■ Exercise directions: When you return the material, keep every line exactly as it is and omit the pictures.

====== Supplied data

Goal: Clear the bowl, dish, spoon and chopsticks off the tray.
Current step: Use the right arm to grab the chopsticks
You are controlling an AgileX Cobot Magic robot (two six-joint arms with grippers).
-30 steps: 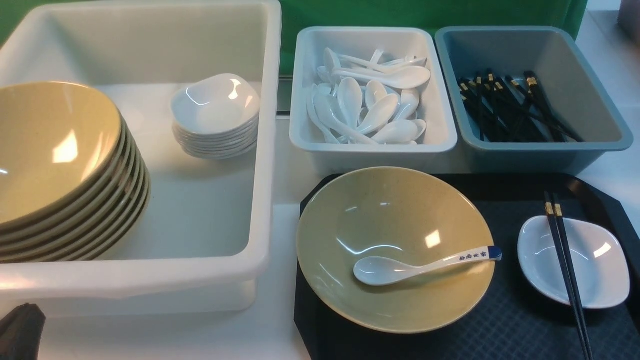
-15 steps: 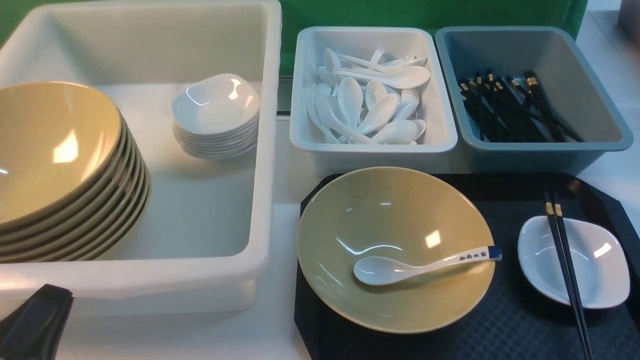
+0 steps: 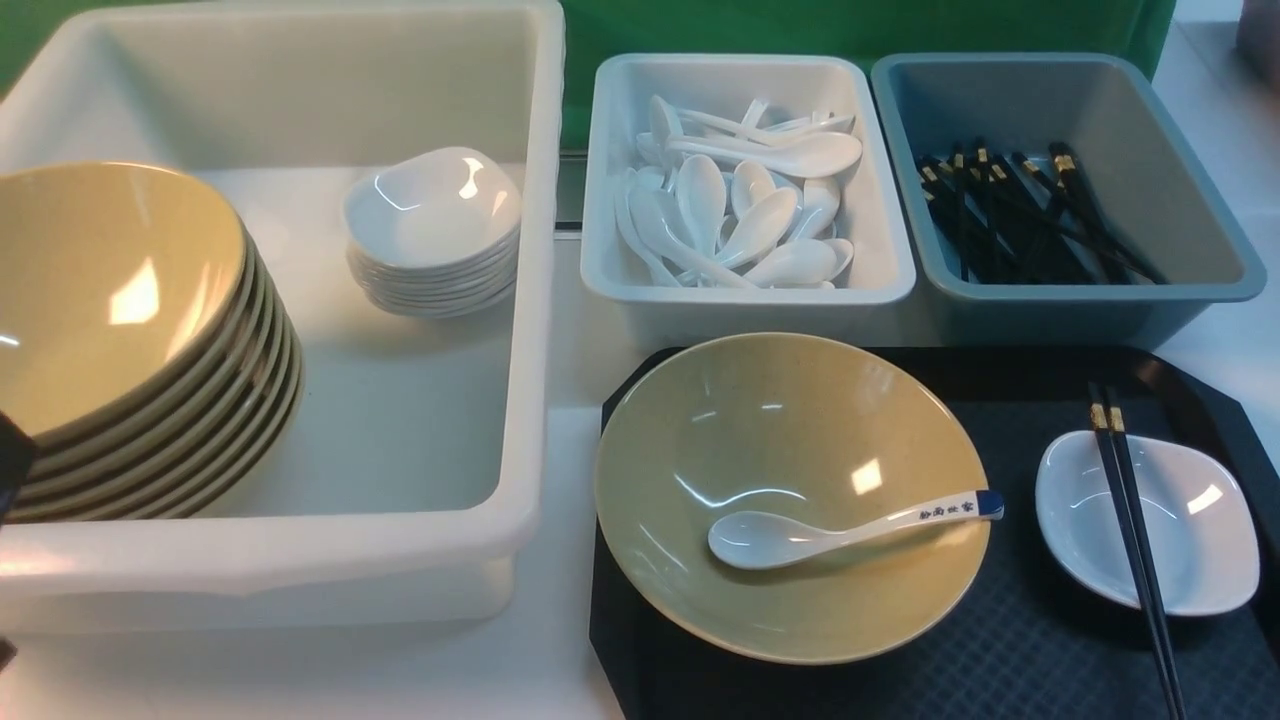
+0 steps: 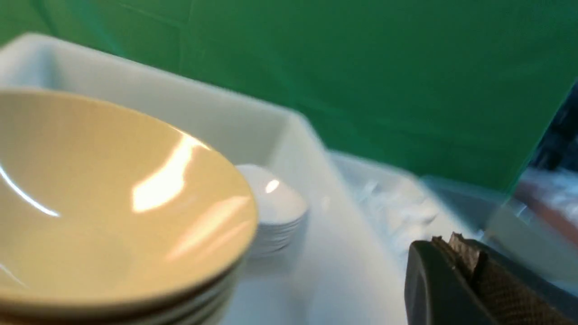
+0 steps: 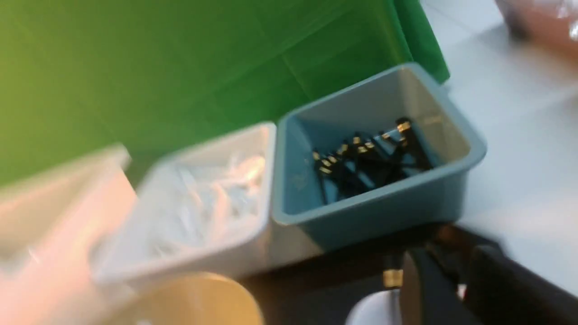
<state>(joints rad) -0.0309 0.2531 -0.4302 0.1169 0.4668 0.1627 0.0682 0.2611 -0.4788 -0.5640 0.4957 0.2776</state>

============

■ Result of this exercise:
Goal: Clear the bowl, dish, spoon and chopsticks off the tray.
Current step: Use the right arm to grab the chopsticks
You are controlling an AgileX Cobot Magic robot (two six-joint arms with grippers).
-30 steps: 
-15 steps: 
+0 steps: 
+0 steps: 
+0 steps: 
<state>(joints rad) -0.0309 0.2531 -0.4302 0.1169 0.4668 0.1627 0.0682 0.2611 -0.4788 -0.5640 0.4957 0.2776</state>

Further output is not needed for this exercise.